Quando lo spettacolo sono ragazzini che si sfidano a morte

Negli hunger game giovani vittime si sacrificano per un gioco al massacro. Gli spettatori nella fiction, così come quelli al cinema, vogliono il sangue. Una saga tutt'altro che positiva

Perché Hunger Games ha colpito così tanto, è stato il film del 2012 e il suo seguito rischia di diventare il film del 2013?

Il racconto è girato nella ricca Capitol City, dove si svolgono ogni anno dei giochi in cui ragazzi tra i 12 e i 18 anni, provenienti dai dodici distretti (tredici nella storia scritta da Suzanne Collins, ma solo dodici abitati) che circondano la capitale, si destreggiano in prove di abilità e coraggio.

Obiettivo del gioco è rimanere vivi. Bambini e ragazzi devono esercitare la brutalità di un adulto per salvarsi, perdendo ogni spensieratezza e semplicità. E, per sopravvivere, imparano anche a uccidere i loro coetanei. Davvero inquietante.

Gli spettatori che non avevano letto la saga letteraria da cui è tratto si aspettavano un film d’avventura che mescolasse coraggio, ironia e magari una storia d’amore, non di trovarsi di fronte a un così crudele spettacolo, esattamente come i cittadini di Capitol City, che, increduli, credono di assistere a un videogioco, non alla realtà.

Certo, Hunger Games può essere visto proprio come critica alla dipendenza dai videogiochi o dai reality televisivi, mettendo in evidenza la crudeltà che si cela dietro a un elogio della morte come il videogame Call of Duty o a programmi come il Grande fratello dove l’importante è eliminare l’avversario mettendolo in difficoltà verbalmente.

Certo, la protagonista, Katniss Everdeen, è una ragazza valorosa, buona, pronta ad aiutare altri concorrenti mettendo a rischio la propria vita.

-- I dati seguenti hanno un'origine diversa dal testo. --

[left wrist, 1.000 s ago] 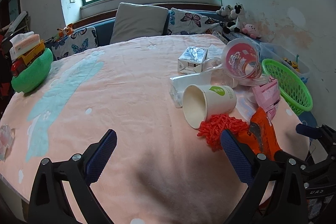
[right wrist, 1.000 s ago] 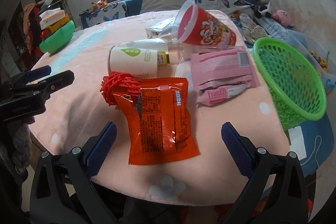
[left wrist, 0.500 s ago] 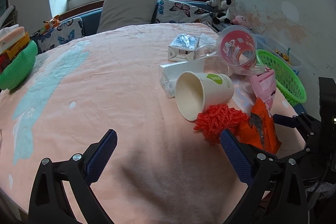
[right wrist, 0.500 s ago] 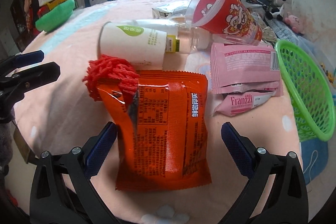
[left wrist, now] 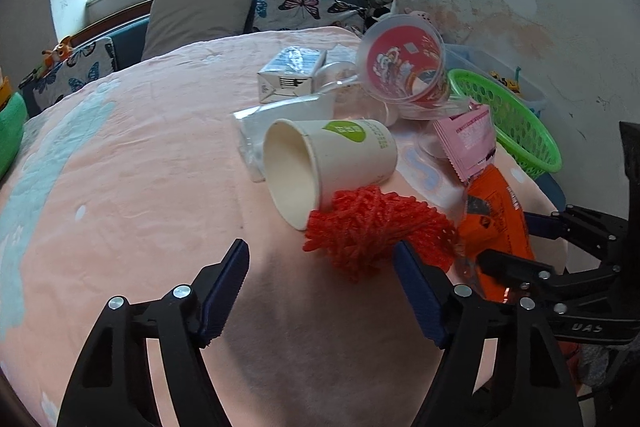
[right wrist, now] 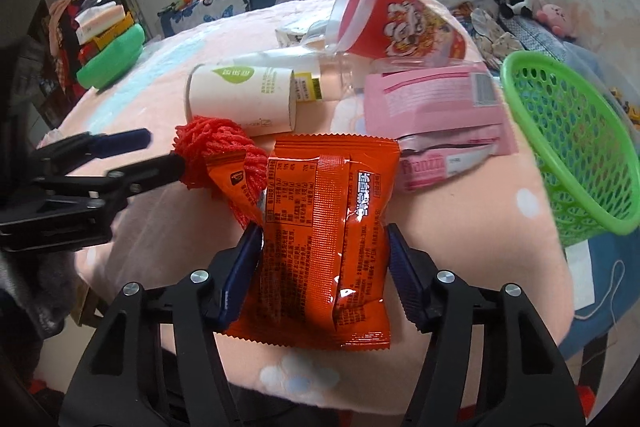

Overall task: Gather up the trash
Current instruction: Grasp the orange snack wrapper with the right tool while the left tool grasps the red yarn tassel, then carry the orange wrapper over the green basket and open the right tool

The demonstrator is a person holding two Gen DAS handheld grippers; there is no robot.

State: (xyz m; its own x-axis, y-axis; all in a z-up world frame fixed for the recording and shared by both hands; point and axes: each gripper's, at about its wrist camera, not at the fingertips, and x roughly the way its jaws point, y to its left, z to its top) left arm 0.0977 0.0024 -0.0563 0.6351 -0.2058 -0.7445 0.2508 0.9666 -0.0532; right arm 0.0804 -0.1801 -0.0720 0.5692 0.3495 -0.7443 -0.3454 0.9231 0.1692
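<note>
Right gripper (right wrist: 322,267) closing round the orange snack packet (right wrist: 320,243), left gripper (left wrist: 320,291) narrowing on nothing yet.

I've got crinkly foil between my right jaws, pads just short of gripping; my left jaws have just been closing, still parted, over bare blanket beside the red mesh netting (left wrist: 376,231). Beyond the packet lie a paper cup (right wrist: 240,99) on its side, pink wrappers (right wrist: 436,107), a red tub (right wrist: 396,23). Right of the packet, the green basket (right wrist: 576,155) looks empty, so I reckon collecting has barely begun.
</note>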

Una giovane donna che supera ogni difficoltà con grande controllo e furbizia lasciandosi anche andare qualche volta all’emotività e ammettendo la sua paura. Un personaggio nel quale è facile identificarsi e che sarebbe bello imitare, proprio perché cerca di rifiutare la logica spietata degli hunger game.

Ma la brutalità dei giochi è tale da offuscare il ruolo della protagonista positiva, prevale il gusto sadico di vedere gente giovane che dovrebbe pensare al proprio futuro e invece è costretta solo a sopravvivere. Come davanti agli spettacoli dei gladiatori, chi guarda – abitanti di Capital City e pubblico in sala – vuole il sangue.

È sorprendente soprattutto che siano i teenager ad amare questa saga. È vero, in Hunger Games i protagonisti sono loro, e dimostrano di sapersi difendere. Ma sono anche vittime, sfruttati dagli adulti per il loro divertimento, resi schiavi e mandati al macello. Anche se Katniss alla fine la spunterà (perché la spunterà, lo capisce anche chi non ha letto i romanzi della saga), tanti corpi giovani saranno rimasti a terra. E questo, di per sé, non è un bello spettacolo.